63 Colo. 236 | Colo. | 1917

Lead Opinion

Opinion by

Mr. Justice Teller,

The La Junta Suburban Land Company, owning the La Junta Suburban Gardens, on March 7, 1913, by contract in writing agreed to convey to the Hoosier Farm Company a tract of land in said Suburban Gardens, and to allow the latter company a credit of $4,150 on the purchase price of the land, as part payment for the construe*237tion of a system of flumes and ditches, for the irrigation of the land conveyed to the Farm Company, and of the lands retained by the Land Company. The contract further provided that the system should be of sufficient capacity to irrigate the lands above mentioned, and the lands of one Finnup, with whose ditch the system was to be connected.

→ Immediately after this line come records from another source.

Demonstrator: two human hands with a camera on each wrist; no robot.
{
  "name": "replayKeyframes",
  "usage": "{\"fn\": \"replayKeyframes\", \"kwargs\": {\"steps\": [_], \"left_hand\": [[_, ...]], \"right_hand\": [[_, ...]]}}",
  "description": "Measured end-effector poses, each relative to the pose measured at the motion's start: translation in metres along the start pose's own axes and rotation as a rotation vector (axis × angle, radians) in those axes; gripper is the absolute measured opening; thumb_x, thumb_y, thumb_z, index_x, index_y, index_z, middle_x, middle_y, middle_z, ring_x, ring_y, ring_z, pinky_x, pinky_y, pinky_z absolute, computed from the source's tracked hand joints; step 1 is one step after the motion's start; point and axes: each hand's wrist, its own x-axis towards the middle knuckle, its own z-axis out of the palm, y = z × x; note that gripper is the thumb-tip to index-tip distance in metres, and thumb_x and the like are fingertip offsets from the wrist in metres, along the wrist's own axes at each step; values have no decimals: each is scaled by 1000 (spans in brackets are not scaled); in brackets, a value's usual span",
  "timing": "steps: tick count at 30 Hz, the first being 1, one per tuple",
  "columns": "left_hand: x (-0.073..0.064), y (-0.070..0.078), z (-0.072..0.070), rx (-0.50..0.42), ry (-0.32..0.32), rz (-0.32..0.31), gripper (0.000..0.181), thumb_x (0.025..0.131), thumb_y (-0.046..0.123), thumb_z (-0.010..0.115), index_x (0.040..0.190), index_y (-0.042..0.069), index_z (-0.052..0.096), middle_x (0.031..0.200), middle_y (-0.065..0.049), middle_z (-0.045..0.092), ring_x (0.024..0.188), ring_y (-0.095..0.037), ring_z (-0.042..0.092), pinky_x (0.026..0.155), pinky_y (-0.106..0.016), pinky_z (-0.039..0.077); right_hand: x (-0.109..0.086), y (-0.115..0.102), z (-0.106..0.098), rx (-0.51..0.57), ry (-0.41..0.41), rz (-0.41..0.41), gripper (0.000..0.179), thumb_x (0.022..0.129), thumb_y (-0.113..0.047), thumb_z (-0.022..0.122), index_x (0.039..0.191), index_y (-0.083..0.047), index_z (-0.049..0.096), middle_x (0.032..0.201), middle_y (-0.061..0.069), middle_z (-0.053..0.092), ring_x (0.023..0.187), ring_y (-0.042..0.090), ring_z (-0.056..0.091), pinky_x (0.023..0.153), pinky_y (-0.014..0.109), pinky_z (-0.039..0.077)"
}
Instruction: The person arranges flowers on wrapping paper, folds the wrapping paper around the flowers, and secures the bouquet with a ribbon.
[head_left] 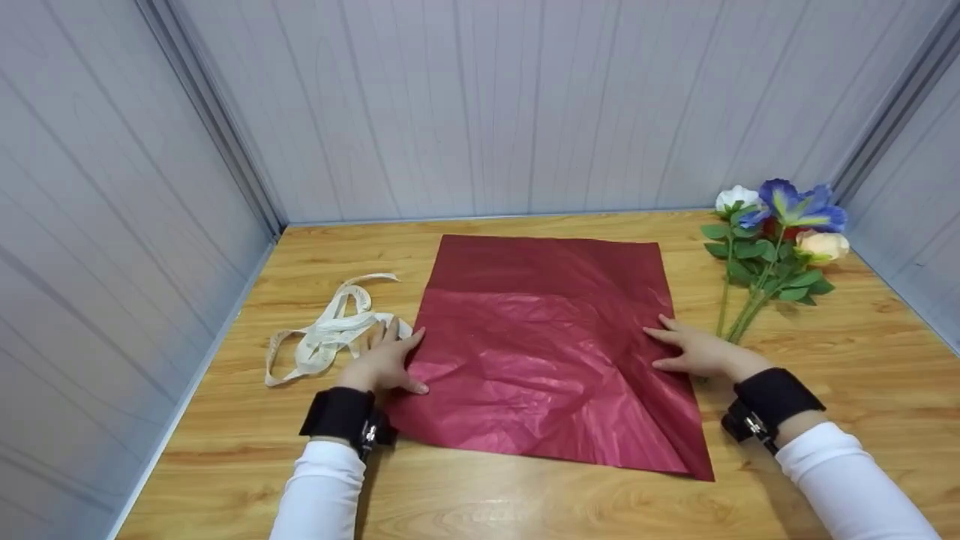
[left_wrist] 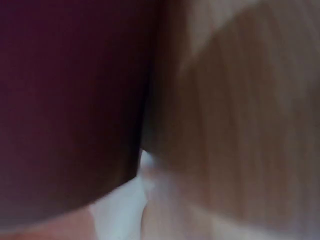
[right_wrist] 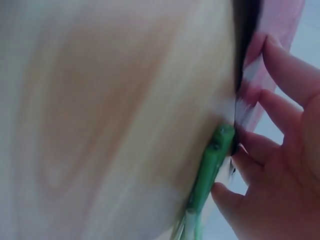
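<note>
A large dark red sheet of wrapping paper [head_left: 525, 352] lies creased on the wooden table. My left hand [head_left: 384, 360] rests at its left edge, thumb over the paper and fingers spread toward a tangled white ribbon [head_left: 322, 341]. At the right edge, my right hand [head_left: 694, 351] touches the paper with its fingers extended. The right wrist view shows those fingertips along the sheet's edge, with a green flower stem [right_wrist: 207, 170] beside the little finger. In the left wrist view the paper [left_wrist: 65, 100] looks dark and blurred, and the left fingers are mostly hidden.
Artificial flowers in white, blue-purple, red and peach, with green leaves [head_left: 765, 262], lie at the back right, their stems running toward my right wrist. Grey panel walls [head_left: 495, 112] bound the wooden table [head_left: 465, 495] at the back and both sides.
</note>
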Motion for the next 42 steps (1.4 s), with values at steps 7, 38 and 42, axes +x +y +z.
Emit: {"fn": "replayKeyframes", "kwargs": {"steps": [7, 38, 42], "left_hand": [[-1, 19, 6, 72, 87, 34, 75, 84, 19, 80, 146, -3, 44, 154, -40, 11, 141, -56, 11, 111, -67, 6], [8, 80, 37, 240, -143, -126, 112, 84, 67, 63, 156, -3, 14, 160, -30, 4, 144, -53, 3, 112, -66, 13], [11, 72, 34, 196, -150, -110, 112, 84, 63, 67, 157, -2, 13, 161, -28, 1, 145, -51, -1, 114, -64, 8]], "right_hand": [[-1, -7, 4, -88, 38, 9, 66, 94, -27, 68, 142, 11, 43, 144, 47, 24, 130, 63, 27, 104, 66, 30], [4, -16, 13, -275, 195, -15, 66, 90, -35, 72, 136, 7, 54, 111, 30, 48, 101, 48, 49, 87, 58, 44], [6, -15, 17, -264, 224, -38, 57, 91, -33, 71, 129, 8, 60, 113, 30, 49, 104, 48, 47, 90, 59, 42]]}}
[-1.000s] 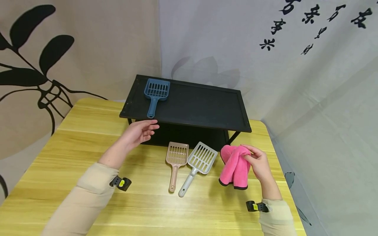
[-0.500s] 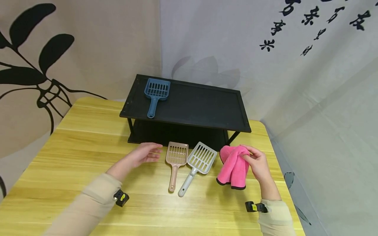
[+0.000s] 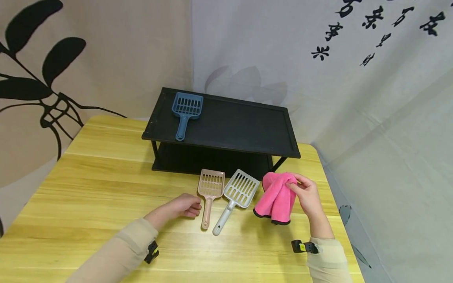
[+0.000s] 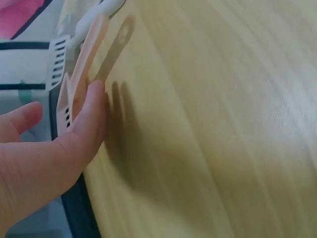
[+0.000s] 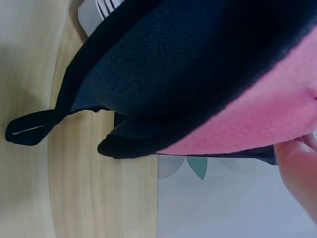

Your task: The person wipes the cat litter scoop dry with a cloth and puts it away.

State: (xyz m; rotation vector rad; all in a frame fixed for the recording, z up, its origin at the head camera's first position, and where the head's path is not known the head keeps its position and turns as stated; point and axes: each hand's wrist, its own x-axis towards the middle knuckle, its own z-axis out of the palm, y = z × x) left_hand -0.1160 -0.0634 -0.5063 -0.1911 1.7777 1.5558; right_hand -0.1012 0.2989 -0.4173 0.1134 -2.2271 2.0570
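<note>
1 cloth (image 3: pixel 275 199) in R hand (image 3: pixel 309 195)

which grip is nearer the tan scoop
Left. The left grip is beside the tan scoop, left of its handle; the right grip is farther right, past the white scoop, holding the cloth.

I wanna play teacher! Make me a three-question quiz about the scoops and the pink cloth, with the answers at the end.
1. Fill in: on top of the black shelf lies a ___ scoop.
2. True or false: the person's right grip holds the pink cloth.
3. How many scoops are there altogether?

Key:
1. Blue.
2. True.
3. Three: that blue one, the beige scoop and the grey scoop.
</note>
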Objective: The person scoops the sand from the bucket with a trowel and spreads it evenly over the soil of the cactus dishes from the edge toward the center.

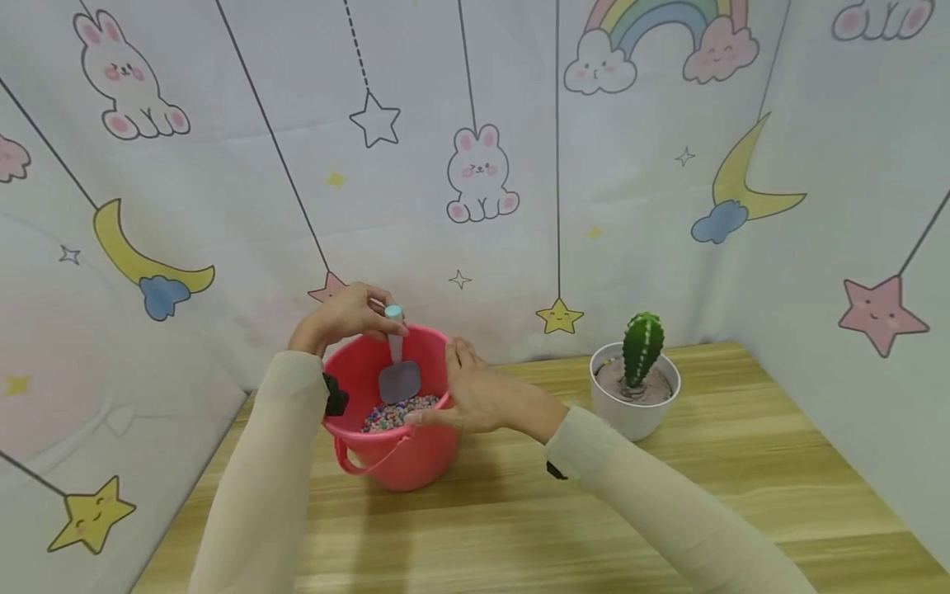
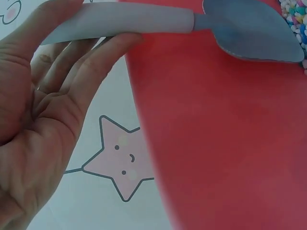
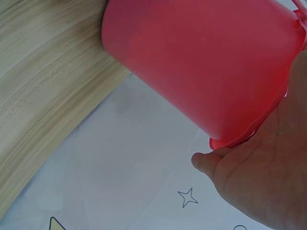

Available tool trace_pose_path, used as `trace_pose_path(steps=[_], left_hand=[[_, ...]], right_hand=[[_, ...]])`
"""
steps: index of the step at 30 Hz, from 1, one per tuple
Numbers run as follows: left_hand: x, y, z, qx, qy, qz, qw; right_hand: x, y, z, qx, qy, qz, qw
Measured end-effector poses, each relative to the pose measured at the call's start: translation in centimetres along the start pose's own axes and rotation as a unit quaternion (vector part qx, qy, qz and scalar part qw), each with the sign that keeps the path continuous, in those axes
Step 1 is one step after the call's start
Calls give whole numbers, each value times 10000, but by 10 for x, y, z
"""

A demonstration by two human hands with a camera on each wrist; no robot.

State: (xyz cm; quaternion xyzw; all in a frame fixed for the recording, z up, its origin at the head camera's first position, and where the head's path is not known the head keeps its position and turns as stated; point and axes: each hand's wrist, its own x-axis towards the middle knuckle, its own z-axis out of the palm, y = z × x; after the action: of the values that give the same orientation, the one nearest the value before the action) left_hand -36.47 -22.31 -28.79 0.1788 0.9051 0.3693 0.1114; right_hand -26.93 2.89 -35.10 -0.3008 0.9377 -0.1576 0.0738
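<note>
In the head view, my left hand (image 1: 355,313) holds a small trowel (image 1: 399,381) by its pale, blue-capped handle, over the far left of the red bucket (image 1: 416,462). The thumb and fingers pinch the handle (image 2: 139,18) in the left wrist view. Its grey blade points down inside the bucket, close over the small multicolored pebbles (image 1: 389,417). My right hand (image 1: 482,398) rests on the bucket's right rim with fingers fairly straight and the thumb reaching along the front. In the right wrist view, its palm (image 3: 268,177) lies against the rim.
A potted cactus (image 1: 641,351) in a white pot (image 1: 631,417) stands to the right of the bucket on the wood-grain table (image 1: 594,528). A patterned white backdrop (image 1: 416,214) rises right behind the table. The bucket's handle (image 1: 378,462) hangs at its front.
</note>
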Motion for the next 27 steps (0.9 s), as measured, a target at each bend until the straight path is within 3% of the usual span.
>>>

On March 15, 1913, the Farm 'Company entered into a contract with the plaintiff in error for the construction of certain flumes Which were to form a part of the system for bringing water to said lands, as required by the contract of March 7, 1913.

The work having been completed on May 31, 1913, and the Farm Company having failed to pay therefor, the Flume Company, on July 24, 1913, filed its lien statement for the contract price of $5,000, with an addition of $573.19 alleged to be due for extra work and material.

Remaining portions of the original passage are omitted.